*AIM OF THE EXERCISE*. The reply should be an exact repeat of the listing, with no pictures in it.

*DATA BELOW*.
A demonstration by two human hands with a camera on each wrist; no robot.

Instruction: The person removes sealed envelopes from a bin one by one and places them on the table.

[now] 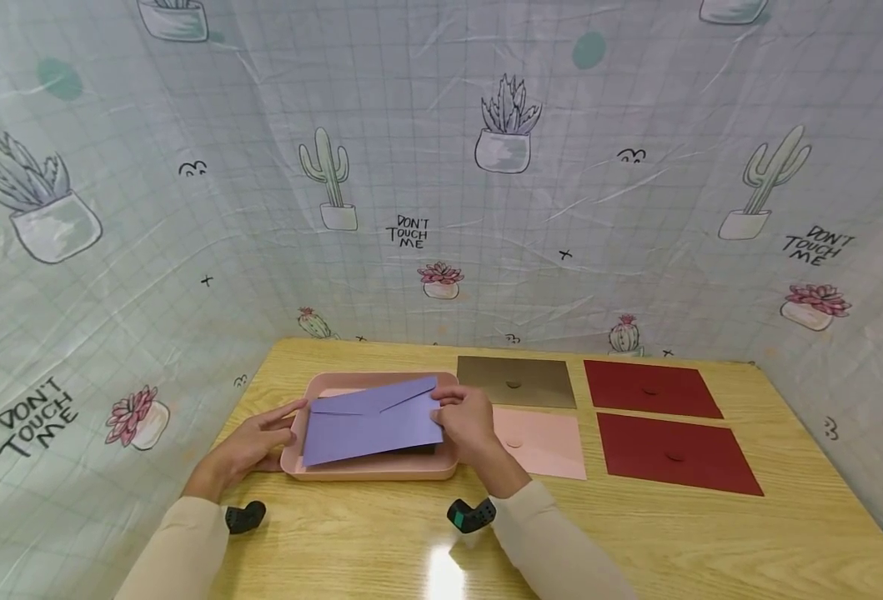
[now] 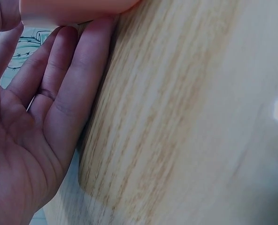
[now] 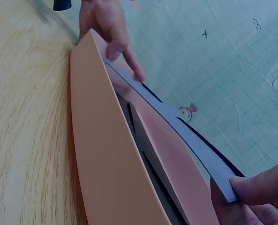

*FINAL ANSWER*.
A demonstration by two human hands with a camera on each wrist; no robot.

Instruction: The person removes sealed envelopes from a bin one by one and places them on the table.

[now] 
[now] 
[now] 

No further answer is required.